▸ **Required action**:
Repeat the data word for word, excluding every picture.
━━━━━━━━
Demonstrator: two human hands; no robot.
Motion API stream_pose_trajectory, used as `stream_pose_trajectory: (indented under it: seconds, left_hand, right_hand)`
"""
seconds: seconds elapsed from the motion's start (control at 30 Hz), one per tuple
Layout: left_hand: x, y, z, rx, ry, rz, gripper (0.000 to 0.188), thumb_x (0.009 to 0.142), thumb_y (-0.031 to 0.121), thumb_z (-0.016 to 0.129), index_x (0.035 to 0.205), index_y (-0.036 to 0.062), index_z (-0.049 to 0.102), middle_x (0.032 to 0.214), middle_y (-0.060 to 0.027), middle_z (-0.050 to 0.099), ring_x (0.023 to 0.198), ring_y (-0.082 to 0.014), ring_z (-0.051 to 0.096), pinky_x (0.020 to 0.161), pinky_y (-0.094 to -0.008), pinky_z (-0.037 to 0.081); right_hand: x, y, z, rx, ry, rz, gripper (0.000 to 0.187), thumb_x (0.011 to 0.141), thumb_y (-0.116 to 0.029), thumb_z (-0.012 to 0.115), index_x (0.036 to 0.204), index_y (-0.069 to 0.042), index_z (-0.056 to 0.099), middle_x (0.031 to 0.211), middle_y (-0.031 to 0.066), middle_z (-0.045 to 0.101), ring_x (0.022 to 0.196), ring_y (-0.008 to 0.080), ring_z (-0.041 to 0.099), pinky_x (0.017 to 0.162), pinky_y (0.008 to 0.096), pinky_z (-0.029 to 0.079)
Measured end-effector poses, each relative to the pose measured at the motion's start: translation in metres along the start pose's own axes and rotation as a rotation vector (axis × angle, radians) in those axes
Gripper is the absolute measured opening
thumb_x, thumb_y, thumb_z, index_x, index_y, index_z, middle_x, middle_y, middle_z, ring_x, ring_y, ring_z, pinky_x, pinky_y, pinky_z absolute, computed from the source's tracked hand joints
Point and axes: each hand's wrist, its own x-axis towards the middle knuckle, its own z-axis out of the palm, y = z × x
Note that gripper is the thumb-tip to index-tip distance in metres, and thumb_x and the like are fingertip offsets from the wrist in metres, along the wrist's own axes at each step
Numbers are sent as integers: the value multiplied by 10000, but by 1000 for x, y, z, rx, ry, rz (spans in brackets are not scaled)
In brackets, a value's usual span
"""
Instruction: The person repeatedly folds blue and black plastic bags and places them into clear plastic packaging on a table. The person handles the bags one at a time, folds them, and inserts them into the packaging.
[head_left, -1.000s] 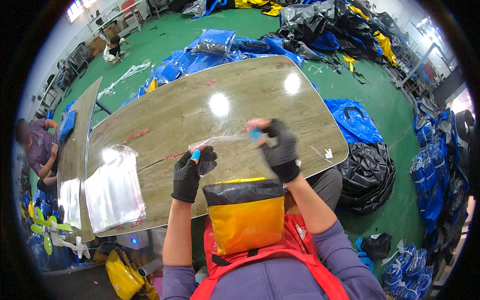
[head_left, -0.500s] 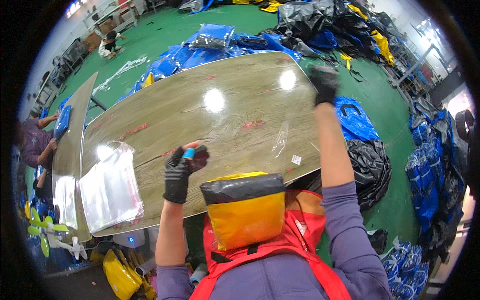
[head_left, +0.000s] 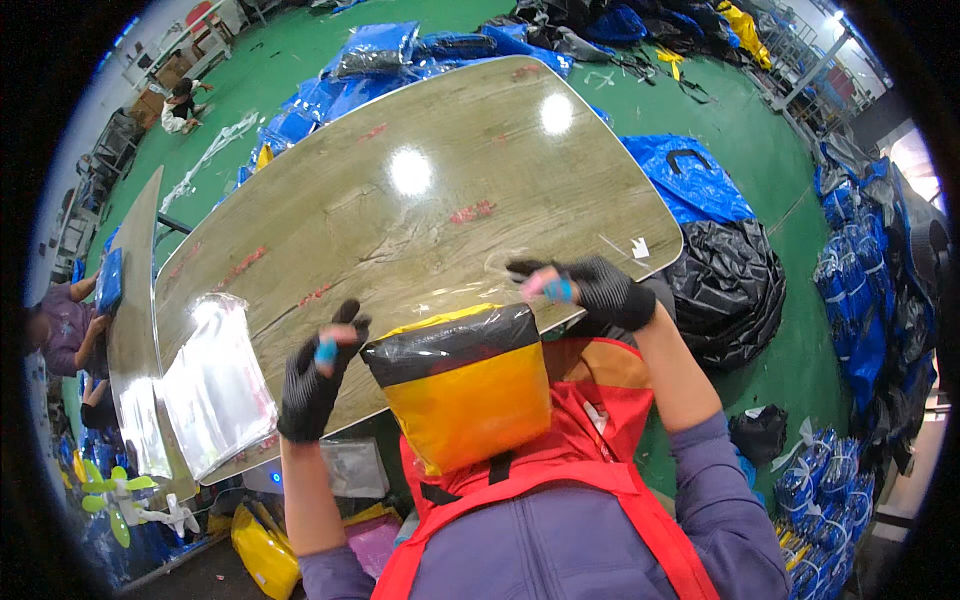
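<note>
A yellow-and-black package [head_left: 465, 395], wrapped in shiny clear plastic, rests at my lap against the red apron [head_left: 600, 450], its top at the table's near edge. My left hand [head_left: 318, 375], in a black glove with bare fingertips and blue tape on a finger, is raised by the package's upper left corner, fingers apart and empty. My right hand [head_left: 595, 288], gloved alike, hovers over the near table edge by the package's upper right corner. Its fingers stretch leftward, slightly blurred, with nothing visible held.
The wood-look table [head_left: 400, 230] has a stack of clear plastic bags [head_left: 215, 390] at left and a small white label [head_left: 640, 247] at right. Blue packages [head_left: 375, 50] lie beyond it. A black bundle [head_left: 725, 290] sits right. A co-worker [head_left: 65, 325] handles a blue package at far left.
My right hand has come back from beyond the table's right edge to beside the package. My left hand has moved slightly closer to the package's left corner. The view has shifted. A clear plastic strip no longer shows by the label.
</note>
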Motion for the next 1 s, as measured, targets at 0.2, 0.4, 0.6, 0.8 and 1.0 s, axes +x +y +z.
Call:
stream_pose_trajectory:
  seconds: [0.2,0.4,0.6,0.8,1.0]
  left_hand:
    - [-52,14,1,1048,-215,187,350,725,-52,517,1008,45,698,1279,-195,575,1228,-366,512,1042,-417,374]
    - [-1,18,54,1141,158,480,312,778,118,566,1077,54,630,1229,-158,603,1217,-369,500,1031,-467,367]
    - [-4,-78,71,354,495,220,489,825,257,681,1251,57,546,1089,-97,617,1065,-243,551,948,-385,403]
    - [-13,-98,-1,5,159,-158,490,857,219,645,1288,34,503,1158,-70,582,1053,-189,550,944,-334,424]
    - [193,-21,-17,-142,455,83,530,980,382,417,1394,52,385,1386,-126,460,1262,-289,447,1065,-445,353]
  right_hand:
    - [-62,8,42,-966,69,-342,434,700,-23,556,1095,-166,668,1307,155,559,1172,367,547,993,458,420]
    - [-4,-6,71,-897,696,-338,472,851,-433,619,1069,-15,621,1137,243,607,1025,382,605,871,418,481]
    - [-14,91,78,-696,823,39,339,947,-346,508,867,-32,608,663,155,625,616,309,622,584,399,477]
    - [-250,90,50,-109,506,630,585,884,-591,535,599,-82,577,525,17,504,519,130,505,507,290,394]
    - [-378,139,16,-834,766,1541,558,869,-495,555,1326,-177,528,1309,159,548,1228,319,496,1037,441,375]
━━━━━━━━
▸ **Response to the exercise**:
Demonstrator: two human hands; no robot.
Motion API stream_pose_trajectory, used as `stream_pose_trajectory: (indented under it: seconds, left_hand, right_hand)`
"""
seconds: seconds elapsed from the motion's start (control at 30 Hz), one per tuple
Layout: left_hand: x, y, z, rx, ry, rz, gripper (0.000 to 0.188), thumb_x (0.009 to 0.142), thumb_y (-0.031 to 0.121), thumb_z (-0.016 to 0.129), index_x (0.035 to 0.205), index_y (-0.036 to 0.062), index_z (-0.049 to 0.102), middle_x (0.032 to 0.214), middle_y (-0.060 to 0.027), middle_z (-0.050 to 0.099), ring_x (0.023 to 0.198), ring_y (-0.082 to 0.014), ring_z (-0.051 to 0.096), pinky_x (0.020 to 0.161), pinky_y (-0.094 to -0.008), pinky_z (-0.037 to 0.081); right_hand: x, y, z, rx, ry, rz, gripper (0.000 to 0.187), thumb_x (0.011 to 0.141), thumb_y (-0.116 to 0.029), thumb_z (-0.012 to 0.115), index_x (0.036 to 0.204), index_y (-0.069 to 0.042), index_z (-0.056 to 0.099), middle_x (0.031 to 0.211), middle_y (-0.031 to 0.066), middle_z (-0.045 to 0.101), ring_x (0.022 to 0.196), ring_y (-0.008 to 0.080), ring_z (-0.041 to 0.099), pinky_x (0.017 to 0.162), pinky_y (0.008 to 0.096), pinky_z (-0.029 to 0.079)
Measured end-effector poses, each relative to the pose measured at the motion's start: translation in metres along the start pose's own axes and rotation as a rotation vector (axis × angle, radians) in those axes
Gripper is the absolute measured opening
thumb_x, thumb_y, thumb_z, index_x, index_y, index_z, middle_x, middle_y, middle_z, ring_x, ring_y, ring_z, pinky_x, pinky_y, pinky_z absolute, computed from the source's tracked hand joints
Point and axes: each hand's wrist, its own x-axis towards the middle knuckle, its own z-axis out of the palm, y = z × x
Note that gripper is the thumb-tip to index-tip distance in metres, and thumb_x and the like are fingertip offsets from the wrist in metres, along the wrist's own axes at each step
Numbers are sent as integers: the value multiplied by 10000, but by 1000 for x, y, z, rx, ry, rz (spans in brackets are not scaled)
In brackets, a value's usual span
"""
Instruction: The person repeatedly folds blue and black plastic bags and places them into clear plastic packaging on a table. The person handles the bags one at a time, folds them, and inserts them into the packaging.
[head_left, -1.000s] 
[head_left, -0.500s] 
[head_left, +0.000s] 
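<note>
A yellow-and-black package [head_left: 465, 395], wrapped in shiny clear plastic, rests at my lap against the red apron [head_left: 600, 450], its top at the table's near edge. My left hand [head_left: 318, 375], in a black glove with bare fingertips and blue tape on a finger, is raised by the package's upper left corner, fingers apart and empty. My right hand [head_left: 595, 288], gloved alike, hovers over the near table edge by the package's upper right corner. Its fingers stretch leftward, slightly blurred, with nothing visible held.
The wood-look table [head_left: 400, 230] has a stack of clear plastic bags [head_left: 215, 390] at left and a small white label [head_left: 640, 247] at right. Blue packages [head_left: 375, 50] lie beyond it. A black bundle [head_left: 725, 290] sits right. A co-worker [head_left: 65, 325] handles a blue package at far left.
My right hand has come back from beyond the table's right edge to beside the package. My left hand has moved slightly closer to the package's left corner. The view has shifted. A clear plastic strip no longer shows by the label.
</note>
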Motion for the next 1 s, as measured, targets at 0.2, 0.4, 0.6, 0.8 and 1.0 s, axes +x +y +z.
Call:
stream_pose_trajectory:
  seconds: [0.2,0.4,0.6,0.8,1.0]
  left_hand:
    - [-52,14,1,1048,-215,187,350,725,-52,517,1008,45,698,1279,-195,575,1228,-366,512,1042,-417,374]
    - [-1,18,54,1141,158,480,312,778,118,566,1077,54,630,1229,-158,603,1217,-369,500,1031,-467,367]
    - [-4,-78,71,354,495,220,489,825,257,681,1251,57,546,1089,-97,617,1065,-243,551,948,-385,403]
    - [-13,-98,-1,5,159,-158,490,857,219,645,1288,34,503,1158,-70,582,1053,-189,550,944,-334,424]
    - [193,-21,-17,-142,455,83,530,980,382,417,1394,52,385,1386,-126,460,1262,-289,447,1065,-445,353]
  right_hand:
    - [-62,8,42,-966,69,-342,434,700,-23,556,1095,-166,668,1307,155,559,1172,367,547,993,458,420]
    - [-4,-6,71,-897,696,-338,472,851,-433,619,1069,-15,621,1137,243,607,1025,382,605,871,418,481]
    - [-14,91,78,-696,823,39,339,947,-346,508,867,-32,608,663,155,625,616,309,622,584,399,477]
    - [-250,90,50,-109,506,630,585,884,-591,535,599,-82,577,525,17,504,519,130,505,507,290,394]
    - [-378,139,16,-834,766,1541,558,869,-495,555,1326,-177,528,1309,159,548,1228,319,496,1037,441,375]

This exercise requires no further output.